A clean, safe and concise read-only Wicket Model with Java 8 Lambdas
Wicket framework uses models (IModel implementations) to bind data to components. Let’s say you want to display properties of some object. Here is the data class:
public class User implements Serializable {
private final String name;
private final int age;
public User(String name, int age) {
this.name = name;
this.age = age;
}
public String getName() {
return name;
}
public int getAge() {
return age;
}
}
You can do the following to display both its properties using Label components:
public class AbstractReadOnlyModelPanel extends Panel {
public AbstractReadOnlyModelPanel(String id, IModel<User> model) {
super(id, model);
add(new Label("name", new AbstractReadOnlyModel<String>() {
@Override
public String getObject() {
return model.getObject().getName();
}
}));
add(new Label("age", new AbstractReadOnlyModel<Integer>() {
@Override
public Integer getObject() {
return model.getObject().getAge();
}
}));
}
}
Straight-forward, type-safe, but not too concise: each label requires 6 lines of code! Of course, we can reduce this count using some optimized coding conventions and so on, but anyway, anonymous classes are very verbose.

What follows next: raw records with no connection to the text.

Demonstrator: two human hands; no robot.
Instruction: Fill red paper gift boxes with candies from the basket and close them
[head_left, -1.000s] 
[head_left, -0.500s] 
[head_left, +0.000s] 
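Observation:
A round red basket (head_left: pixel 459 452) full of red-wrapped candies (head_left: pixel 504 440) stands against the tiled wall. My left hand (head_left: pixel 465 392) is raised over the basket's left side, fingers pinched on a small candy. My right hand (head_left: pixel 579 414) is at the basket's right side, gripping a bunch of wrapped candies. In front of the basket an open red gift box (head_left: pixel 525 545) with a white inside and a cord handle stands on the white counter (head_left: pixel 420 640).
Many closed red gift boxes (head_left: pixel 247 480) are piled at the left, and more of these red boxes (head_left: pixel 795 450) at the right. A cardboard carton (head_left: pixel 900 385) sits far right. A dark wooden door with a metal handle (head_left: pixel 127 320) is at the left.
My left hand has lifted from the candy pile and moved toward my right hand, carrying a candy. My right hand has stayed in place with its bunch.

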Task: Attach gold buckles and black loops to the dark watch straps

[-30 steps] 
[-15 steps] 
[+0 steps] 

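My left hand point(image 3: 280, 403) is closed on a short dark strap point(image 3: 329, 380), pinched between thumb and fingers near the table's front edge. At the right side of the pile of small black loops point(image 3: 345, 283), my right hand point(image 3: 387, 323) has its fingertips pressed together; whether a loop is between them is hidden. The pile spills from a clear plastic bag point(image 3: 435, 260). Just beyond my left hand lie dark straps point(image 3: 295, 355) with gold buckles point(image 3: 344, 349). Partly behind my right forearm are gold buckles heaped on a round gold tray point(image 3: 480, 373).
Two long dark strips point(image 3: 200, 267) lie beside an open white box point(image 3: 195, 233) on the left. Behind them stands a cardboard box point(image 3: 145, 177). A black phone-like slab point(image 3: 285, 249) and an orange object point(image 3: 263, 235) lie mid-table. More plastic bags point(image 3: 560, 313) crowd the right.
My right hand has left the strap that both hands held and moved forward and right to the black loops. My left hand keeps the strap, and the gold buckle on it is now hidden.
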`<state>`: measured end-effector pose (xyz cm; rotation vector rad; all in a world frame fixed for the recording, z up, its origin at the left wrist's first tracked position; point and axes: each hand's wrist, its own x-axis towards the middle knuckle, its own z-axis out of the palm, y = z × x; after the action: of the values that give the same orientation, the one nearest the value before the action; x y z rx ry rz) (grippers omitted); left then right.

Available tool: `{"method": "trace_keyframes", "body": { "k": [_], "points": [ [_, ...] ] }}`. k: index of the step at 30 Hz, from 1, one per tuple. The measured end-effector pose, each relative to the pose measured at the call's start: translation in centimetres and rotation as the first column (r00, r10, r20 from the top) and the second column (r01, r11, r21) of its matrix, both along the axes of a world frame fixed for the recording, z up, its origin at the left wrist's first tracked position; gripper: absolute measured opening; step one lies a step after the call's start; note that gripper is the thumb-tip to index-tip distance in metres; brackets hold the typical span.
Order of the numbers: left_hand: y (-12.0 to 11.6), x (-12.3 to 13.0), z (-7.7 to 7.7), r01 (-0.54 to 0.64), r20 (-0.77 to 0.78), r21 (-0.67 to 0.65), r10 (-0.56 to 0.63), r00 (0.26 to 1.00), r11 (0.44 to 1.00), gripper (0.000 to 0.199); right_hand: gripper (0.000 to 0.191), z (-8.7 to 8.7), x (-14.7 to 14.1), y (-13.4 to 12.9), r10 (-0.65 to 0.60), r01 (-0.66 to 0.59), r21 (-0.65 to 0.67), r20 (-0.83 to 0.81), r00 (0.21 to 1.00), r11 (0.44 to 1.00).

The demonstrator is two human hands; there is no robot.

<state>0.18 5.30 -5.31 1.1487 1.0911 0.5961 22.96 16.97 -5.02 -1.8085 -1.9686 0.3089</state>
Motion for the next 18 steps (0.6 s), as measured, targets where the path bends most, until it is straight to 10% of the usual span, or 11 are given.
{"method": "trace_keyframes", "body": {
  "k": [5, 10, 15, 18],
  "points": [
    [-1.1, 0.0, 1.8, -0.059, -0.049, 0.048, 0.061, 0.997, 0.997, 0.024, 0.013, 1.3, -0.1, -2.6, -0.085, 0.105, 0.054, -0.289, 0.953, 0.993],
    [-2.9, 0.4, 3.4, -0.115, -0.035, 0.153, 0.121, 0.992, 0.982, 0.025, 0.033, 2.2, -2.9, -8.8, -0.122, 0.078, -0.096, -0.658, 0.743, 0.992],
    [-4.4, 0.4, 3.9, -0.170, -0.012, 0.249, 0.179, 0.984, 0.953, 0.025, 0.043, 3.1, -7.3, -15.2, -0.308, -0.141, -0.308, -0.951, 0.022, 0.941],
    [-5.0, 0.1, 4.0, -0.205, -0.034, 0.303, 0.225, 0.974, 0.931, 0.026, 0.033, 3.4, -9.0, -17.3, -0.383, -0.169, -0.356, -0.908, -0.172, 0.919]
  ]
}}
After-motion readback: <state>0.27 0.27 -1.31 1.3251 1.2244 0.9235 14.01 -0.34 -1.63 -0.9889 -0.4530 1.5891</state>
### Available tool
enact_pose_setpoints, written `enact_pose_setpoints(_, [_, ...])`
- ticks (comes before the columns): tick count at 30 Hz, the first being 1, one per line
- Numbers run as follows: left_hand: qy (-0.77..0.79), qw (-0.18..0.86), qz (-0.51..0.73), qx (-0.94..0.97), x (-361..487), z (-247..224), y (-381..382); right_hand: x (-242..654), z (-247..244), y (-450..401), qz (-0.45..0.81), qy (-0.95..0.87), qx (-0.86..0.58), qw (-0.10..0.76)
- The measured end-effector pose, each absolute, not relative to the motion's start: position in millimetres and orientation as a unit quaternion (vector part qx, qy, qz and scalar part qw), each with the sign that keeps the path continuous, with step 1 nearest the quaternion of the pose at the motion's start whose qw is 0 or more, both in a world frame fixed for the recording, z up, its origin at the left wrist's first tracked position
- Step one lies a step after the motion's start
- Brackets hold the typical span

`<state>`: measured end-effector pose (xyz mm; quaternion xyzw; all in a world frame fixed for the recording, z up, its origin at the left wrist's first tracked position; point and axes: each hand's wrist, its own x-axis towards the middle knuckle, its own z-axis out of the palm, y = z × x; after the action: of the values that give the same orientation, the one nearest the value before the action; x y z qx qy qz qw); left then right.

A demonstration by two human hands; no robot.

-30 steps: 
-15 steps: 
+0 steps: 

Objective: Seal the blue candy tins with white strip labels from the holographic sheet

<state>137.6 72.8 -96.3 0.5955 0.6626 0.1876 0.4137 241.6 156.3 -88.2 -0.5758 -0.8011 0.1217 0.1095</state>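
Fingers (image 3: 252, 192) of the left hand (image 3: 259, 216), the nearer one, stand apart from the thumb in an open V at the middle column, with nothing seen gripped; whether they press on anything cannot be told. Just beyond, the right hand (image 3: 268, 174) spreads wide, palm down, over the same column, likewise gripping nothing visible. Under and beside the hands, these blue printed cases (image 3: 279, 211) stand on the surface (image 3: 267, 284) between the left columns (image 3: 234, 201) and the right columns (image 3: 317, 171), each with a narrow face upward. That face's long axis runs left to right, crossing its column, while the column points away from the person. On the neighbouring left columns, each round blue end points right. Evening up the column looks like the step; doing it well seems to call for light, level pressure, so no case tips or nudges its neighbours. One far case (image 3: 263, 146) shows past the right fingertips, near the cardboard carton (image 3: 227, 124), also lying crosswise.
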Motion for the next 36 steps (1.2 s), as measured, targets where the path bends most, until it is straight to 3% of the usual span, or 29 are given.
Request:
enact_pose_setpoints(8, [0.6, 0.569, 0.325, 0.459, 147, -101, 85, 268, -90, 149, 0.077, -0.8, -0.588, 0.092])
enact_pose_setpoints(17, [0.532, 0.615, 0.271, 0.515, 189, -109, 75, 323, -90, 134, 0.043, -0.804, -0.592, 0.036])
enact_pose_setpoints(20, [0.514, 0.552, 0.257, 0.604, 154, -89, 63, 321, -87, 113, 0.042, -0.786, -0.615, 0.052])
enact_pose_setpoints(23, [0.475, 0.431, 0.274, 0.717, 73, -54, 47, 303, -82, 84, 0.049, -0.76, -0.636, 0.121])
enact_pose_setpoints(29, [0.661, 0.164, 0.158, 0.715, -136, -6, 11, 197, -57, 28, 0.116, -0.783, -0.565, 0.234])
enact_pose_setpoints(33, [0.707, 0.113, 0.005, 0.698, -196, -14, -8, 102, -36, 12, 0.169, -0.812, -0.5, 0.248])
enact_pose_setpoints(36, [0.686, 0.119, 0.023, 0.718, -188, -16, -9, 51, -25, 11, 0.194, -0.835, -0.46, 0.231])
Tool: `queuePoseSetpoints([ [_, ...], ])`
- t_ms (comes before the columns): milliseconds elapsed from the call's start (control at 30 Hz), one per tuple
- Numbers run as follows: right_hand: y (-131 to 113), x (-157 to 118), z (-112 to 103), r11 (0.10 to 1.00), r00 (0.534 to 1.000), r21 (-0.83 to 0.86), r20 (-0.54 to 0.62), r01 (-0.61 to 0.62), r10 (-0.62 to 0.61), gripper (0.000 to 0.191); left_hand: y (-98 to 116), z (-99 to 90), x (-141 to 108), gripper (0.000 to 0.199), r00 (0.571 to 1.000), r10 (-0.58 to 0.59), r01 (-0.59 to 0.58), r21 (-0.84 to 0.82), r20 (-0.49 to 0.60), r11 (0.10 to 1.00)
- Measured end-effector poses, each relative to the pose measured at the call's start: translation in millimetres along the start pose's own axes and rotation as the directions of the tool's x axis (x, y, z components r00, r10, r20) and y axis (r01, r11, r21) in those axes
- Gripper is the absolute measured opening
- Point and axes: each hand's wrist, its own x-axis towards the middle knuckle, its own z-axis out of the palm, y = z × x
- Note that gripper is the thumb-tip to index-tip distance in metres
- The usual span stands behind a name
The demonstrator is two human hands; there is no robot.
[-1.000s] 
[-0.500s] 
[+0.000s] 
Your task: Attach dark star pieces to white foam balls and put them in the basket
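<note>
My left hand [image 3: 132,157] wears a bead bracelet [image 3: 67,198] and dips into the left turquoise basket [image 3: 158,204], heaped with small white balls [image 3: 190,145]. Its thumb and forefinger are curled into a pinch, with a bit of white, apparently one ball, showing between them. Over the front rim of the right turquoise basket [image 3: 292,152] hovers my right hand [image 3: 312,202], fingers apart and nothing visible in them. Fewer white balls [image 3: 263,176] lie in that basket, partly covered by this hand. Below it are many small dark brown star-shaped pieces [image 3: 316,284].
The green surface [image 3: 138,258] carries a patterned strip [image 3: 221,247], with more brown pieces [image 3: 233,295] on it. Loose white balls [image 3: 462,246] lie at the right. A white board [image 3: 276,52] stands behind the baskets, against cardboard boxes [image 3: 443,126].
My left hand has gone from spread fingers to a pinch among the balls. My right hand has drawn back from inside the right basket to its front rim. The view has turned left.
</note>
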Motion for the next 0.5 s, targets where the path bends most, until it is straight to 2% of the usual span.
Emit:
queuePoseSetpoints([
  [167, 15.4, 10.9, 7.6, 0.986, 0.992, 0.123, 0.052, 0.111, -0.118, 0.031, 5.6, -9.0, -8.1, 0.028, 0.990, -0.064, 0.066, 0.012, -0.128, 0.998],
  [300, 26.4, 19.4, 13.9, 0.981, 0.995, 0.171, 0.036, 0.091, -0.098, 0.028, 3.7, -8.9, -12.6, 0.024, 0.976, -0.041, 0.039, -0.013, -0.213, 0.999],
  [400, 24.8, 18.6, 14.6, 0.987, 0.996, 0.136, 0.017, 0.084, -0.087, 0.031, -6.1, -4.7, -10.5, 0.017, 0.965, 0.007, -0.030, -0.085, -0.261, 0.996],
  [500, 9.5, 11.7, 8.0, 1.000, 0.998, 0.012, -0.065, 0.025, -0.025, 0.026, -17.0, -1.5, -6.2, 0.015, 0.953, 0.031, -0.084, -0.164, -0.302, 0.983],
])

A more economical way (in terms of lines and characters to type and read) is PropertyModel.
public class PropertyModelPanel extends Panel {
public PropertyModelPanel(String id, IModel<User> model) {
super(id, model);
add(new Label("name", PropertyModel.of(model, "name")));
add(new Label("age", PropertyModel.of(model, "age")));
}
}
It is way shorter and still pretty intuitive. But it has drawbacks:
- First of all, it is not safe as the compiler does not check whether property named “age” exists at all!
- And it uses reflection which does not make your web-application faster. This does not seem to be critical, but it is still a little drawback.
Luckily, Java 8 introduced lambdas and method references which allow us to create another model implementation. Here it is:
public class GetterModel<E, P> extends AbstractReadOnlyModel<P> {
private final E entity;
private final IModel<E> entityModel;
private final IPropertyGetter<E, P> getter;
private GetterModel(E entity, IModel<E> entityModel, IPropertyGetter<E, P> getter) {
this.entity = entity;
this.entityModel = entityModel;
this.getter = getter;
}
public static <E, P> GetterModel<E, P> ofObject(E entity, IPropertyGetter<E, P> getter) {
Objects.requireNonNull(entity, "Entity cannot be null");
Objects.requireNonNull(getter, "Getter cannot be null");
return new GetterModel<>(entity, null, getter);
}
public static <E, P> GetterModel<E, P> ofModel(IModel<E> entityModel, IPropertyGetter<E, P> getter) {
Objects.requireNonNull(entityModel, "Entity model cannot be null");
Objects.requireNonNull(getter, "Getter cannot be null");
return new GetterModel<>(null, entityModel, getter);
}
@Override
public P getObject() {
return getter.getPropertyValue(getEntity());
}
private E getEntity() {
return entityModel != null ? entityModel.getObject() : entity;
}
}
… along with its support interface:
public interface IPropertyGetter<E, P> {
P getPropertyValue(E entity);
}
And here is the same panel example rewritten using the new model class:
public class GetterModelPanel extends Panel {
public GetterModelPanel(String id, IModel<User> model) {
super(id, model);
add(new Label("name", GetterModel.ofModel(model, User::getName)));
add(new Label("age", GetterModel.ofModel(model, User::getAge)));
}
}
The code is almost as concise as the version using PropertyModel, but it is:
- type-safe: the compiler will check the actual getter type
- defends you from typos better, because the compiler will check that the getter actually exists
- fast as it just uses regular method calls (2 per
getObject()
call in this case) instead of parsing property expression and using reflection
Here are the drawbacks of the described approach in comparison with PropertyModel
:
- It’s read-only while
PropertyModel
allows to write to the property. It’s easy to add ability to write using a setter, but it will make code pretty clumsy, and we’ll have to be careful and not use getter from one property and setter from another one. PropertyModel
allows to reference nested properties using the dot operator, for instance usingouterObject.itsProperty.propertyOfProperty
property expression.
But anyway, when you just need read-only models, GetterModel
seems to be an interesting alternative to
PropertyModel
.
And here is a little bonus: this model implementation allows to use both models and plain data objects as sources.
We just need two factory methods: ofModel()
and ofObject()
, and we mimic the magical universality of
PropertyModel
(which accepts both models and POJOs as first argument) with no magic tricks at all.